Benjamin Clarke Marsh (1878–1952) was a social worker, journalist, and Georgist activist who helped pioneer the city planning movement in the United States.[1] [2]
Born in Bulgaria to American missionary parents, Marsh brought evangelic zeal to the causes he espoused. After working with charities in Pennsylvania, he went to New York and became involved in poverty issues. Overcrowding in places like New York City's Lower East Side led the National Consumers League and other groups to establish the Committee on Congestion of Population in 1907; Marsh was hired as the committee's first executive secretary. He toured Europe to learn how housing was being regulated there, organized anti-congestion exhibits and made numerous speeches on the subject. In 1909, he published the first American book dedicated exclusively to city planning, An Introduction to City Planning: Democracy's Challenge and the American City. The book lauded Frankfurt, Germany, for its approach to planning and advocated for zoning, land taxes and municipal control of undeveloped land. Marsh believed that such regulations would prevent the overbuilding he associated with the development of slums.[3]
Up to that point, city planning in North American had been primarily focused on aesthetics, as exemplified by the City Beautiful movement. Most city plans of the era were prepared by architects and landscape architects. Marsh helped planning evolve by more strongly infusing it with social considerations. His Committee on Congestion of Population partnered with New York City's Municipal Art Society in 1909 to present the first exhibition on city planning ever held in the United States. As a result of the attention that Marsh brought to the issue of overcrowding, in 1910 local officials established the City Commission on Congestion of Population with Marsh as its secretary. Its report of the following year caused controversy for recommending that a new land tax be considered but eventually led to New York adopting the first comprehensive zoning scheme in the U.S.
Marsh's energetic efforts also bore fruit on a national scale. In 1909 he organized the first national meeting on planning, the National Conference on City Planning and Congestion, held in Washington, D.C., on May 21–22, 1909.[4] Many of the country's most prominent urbanists were in attendance, and the conference was a direct antecedent to the establishment in 1917 of the American City Planning Institute, now known as the American Planning Association.[5]

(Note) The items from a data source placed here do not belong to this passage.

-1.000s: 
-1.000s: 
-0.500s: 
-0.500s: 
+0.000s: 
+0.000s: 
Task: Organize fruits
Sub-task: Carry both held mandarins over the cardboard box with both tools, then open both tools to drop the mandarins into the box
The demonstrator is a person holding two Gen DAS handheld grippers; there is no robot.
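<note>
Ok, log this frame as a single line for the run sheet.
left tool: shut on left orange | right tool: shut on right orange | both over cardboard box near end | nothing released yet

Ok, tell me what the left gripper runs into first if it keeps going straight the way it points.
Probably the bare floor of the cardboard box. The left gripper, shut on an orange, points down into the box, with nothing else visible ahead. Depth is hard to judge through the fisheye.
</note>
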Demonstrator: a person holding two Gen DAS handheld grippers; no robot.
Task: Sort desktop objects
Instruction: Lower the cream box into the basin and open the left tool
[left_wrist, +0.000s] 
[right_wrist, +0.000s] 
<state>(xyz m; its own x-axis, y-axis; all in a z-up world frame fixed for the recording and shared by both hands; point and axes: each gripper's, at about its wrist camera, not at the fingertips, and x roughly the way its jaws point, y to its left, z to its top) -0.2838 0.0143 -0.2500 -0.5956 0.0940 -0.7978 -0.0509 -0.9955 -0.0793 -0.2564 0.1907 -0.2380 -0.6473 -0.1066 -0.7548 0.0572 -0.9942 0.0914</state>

While Marsh helped bring about the establishment of modern urban planning, his path diverged from that of the planning profession. Business people saw his views on land taxation as radical and his refusal to compromise led other planning advocates to denounce him. Frederick Law Olmsted Jr. maneuvered for control of the National Conference's agenda.[6] Ostracized, Marsh returned to Bulgaria as correspondent during the Balkan Wars in 1912 and spent there two years.[7] After returning to the U.S., he directed the Farmers National Council and in 1918 became executive secretary of the People's Reconstruction League (later known as the Anti-Monopoly League), which advocated on behalf of labor unions. In 1929, Marsh persuaded his friend John Dewey, who was also a dedicated Georgist, to become its president. At Dewey's insistence the organization was renamed the People's Lobby.[8] Marsh remained with the People's Lobby until his death. When the Federal Regulation of Lobbying Act was adopted in 1946, Marsh was the first lobbyist to register with the government.[9]